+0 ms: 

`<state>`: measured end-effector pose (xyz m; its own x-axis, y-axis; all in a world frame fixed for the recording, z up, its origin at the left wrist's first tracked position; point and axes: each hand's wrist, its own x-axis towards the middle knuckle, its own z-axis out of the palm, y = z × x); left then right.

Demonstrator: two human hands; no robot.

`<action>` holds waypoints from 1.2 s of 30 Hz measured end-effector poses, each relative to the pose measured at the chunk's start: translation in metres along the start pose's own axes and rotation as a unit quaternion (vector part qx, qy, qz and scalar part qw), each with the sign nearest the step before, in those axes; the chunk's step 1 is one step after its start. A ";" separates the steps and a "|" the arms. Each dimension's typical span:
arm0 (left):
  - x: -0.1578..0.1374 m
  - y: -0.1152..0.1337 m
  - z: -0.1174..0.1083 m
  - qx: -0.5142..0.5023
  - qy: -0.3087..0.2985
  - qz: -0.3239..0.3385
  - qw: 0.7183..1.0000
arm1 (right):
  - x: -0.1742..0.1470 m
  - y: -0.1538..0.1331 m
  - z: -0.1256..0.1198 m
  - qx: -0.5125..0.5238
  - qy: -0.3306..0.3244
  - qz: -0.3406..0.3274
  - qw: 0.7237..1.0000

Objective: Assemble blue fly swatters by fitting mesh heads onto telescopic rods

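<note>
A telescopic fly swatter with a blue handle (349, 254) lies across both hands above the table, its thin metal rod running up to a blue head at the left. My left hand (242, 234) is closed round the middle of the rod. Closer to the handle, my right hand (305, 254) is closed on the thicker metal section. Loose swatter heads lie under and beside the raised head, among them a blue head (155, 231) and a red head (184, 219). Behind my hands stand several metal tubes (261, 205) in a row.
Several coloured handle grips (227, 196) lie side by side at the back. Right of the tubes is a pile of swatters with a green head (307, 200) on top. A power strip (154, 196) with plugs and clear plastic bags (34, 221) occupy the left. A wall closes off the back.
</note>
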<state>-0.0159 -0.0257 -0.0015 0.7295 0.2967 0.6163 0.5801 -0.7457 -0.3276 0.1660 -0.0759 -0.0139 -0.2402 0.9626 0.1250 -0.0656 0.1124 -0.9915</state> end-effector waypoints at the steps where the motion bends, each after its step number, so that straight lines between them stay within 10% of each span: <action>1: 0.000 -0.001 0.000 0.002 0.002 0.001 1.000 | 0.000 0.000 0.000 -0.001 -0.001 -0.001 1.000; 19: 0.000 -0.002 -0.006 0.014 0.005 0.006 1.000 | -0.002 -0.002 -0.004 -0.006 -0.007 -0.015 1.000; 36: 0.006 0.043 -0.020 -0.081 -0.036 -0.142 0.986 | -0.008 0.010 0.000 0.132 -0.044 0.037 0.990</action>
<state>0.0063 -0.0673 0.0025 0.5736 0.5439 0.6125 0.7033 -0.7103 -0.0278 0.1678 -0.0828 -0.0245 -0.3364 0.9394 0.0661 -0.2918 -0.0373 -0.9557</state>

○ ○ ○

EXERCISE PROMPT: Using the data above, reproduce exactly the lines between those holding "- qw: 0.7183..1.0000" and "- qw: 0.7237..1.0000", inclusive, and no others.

SOLUTION FOR THIS EXERCISE:
  - qw: 0.7183..1.0000
arm1 (right):
  - x: -0.1742..0.1470 m
  - y: -0.1538..0.1331 m
  - z: -0.1256..0.1198 m
  - qx: -0.5125..0.5238
  - qy: -0.3306..0.3244
  - qz: -0.3406..0.3274
  - qw: 0.7237..1.0000

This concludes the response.